Authors: Tinglong Zhu, Xingming Wang, Xiaoyi Qin, Ming Li

Published: 2022-12-16 17:29:15+00:00

AI Summary

This paper proposes a system for classifying different spoofing attributes in audio deepfakes, focusing on identifying the generation methods rather than just detecting the presence of a fake. This approach, using multi-task learning, improves robustness against unseen spoofing methods and achieves a 20% relative improvement over conventional binary spoof detection methods on the ASVspoof 2019 LA dataset.

Abstract

Recent anti-spoofing systems focus on spoofing detection, where the task is only to determine whether the test audio is fake. However, there are few studies putting attention to identifying the methods of generating fake speech. Common spoofing attack algorithms in the logical access (LA) scenario, such as voice conversion and speech synthesis, can be divided into several stages: input processing, conversion, waveform generation, etc. In this work, we propose a system for classifying different spoofing attributes, representing characteristics of different modules in the whole pipeline.

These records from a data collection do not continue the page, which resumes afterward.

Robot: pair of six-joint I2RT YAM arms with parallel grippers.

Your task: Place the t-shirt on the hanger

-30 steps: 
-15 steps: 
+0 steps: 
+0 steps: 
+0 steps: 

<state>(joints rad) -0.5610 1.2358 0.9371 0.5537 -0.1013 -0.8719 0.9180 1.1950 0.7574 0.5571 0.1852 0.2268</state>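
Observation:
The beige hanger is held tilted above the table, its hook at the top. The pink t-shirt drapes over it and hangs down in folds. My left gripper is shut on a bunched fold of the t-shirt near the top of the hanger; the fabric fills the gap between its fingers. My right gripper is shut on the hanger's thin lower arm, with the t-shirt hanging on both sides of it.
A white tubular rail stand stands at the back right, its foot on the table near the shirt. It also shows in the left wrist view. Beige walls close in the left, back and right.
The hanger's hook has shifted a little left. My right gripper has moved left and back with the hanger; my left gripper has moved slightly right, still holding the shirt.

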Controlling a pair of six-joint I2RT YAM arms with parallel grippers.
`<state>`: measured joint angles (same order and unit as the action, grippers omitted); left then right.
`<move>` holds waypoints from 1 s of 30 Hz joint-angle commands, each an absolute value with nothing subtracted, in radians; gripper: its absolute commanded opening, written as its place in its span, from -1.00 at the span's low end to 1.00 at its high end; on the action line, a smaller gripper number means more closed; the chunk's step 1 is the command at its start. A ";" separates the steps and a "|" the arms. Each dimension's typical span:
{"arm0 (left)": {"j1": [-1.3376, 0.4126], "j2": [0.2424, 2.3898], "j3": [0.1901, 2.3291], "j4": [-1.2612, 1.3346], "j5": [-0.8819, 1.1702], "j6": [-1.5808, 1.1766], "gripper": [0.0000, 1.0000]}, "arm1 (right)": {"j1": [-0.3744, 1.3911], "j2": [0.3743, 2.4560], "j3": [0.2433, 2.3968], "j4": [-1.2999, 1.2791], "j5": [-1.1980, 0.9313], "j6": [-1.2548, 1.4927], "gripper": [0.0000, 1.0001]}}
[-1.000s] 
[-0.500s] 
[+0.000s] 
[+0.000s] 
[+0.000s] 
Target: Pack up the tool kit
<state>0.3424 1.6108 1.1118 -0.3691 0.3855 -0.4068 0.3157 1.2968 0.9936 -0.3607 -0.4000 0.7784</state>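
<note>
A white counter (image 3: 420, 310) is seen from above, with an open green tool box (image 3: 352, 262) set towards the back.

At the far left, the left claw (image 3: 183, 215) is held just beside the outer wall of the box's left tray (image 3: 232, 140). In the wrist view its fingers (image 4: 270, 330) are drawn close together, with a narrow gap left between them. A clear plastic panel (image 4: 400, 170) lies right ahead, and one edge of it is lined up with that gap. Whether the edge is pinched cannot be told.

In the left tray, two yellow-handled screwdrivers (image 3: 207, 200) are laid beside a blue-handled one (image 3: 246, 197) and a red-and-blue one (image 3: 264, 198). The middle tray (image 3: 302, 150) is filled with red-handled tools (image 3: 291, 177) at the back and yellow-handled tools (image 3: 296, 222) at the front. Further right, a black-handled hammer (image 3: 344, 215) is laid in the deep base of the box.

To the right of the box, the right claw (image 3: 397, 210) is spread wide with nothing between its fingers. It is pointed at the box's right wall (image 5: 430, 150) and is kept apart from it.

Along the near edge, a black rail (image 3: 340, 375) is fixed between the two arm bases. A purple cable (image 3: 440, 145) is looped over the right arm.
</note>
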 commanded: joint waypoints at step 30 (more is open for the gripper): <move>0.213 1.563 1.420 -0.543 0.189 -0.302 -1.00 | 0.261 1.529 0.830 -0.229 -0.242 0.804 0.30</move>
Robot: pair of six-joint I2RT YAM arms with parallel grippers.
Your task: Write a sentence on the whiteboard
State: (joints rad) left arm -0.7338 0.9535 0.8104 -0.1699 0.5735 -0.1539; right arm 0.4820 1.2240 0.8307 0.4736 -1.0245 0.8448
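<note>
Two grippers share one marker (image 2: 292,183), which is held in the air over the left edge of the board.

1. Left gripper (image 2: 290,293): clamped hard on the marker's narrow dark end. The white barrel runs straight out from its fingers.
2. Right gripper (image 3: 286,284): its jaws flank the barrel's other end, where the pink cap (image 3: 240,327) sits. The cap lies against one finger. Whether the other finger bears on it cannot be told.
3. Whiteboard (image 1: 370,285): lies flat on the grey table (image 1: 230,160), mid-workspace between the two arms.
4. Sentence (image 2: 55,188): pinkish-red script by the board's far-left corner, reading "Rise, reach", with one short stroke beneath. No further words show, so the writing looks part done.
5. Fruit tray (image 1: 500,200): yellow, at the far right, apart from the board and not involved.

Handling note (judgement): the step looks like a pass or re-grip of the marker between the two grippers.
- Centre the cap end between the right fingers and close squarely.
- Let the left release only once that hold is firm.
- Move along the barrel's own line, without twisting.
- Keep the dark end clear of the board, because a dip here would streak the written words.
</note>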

Classifying attributes for the spoofing attack other than determining the whole spoofing pipeline can make the system more robust when encountering complex combinations of different modules at different stages. In addition, our system can also be used as an auxiliary system for anti-spoofing against unseen spoofing methods. The experiments are conducted on ASVspoof 2019 LA data set and the proposed method achieved a 20% relative improvement against conventional binary spoof detection methods.


Key findings
The multi-task system achieved high accuracy in identifying conversion and waveform generator attributes (over 80%). The speaker representation attribute accuracy was lower (around 50%). The proposed method showed at least a 20% relative improvement in spoof detection performance compared to a conventional binary classifier.
Approach
The authors use a multi-task learning approach where a shared frontend extracts features from audio, and three separate backend classifiers identify spoofing attributes (conversion, speaker representation, and waveform generation). The final spoof score is a combination of the bona fide probabilities from each classifier.
Datasets
ASVspoof 2019 LA dataset
Model(s)
ResNet34 and RawNet2
Author countries
China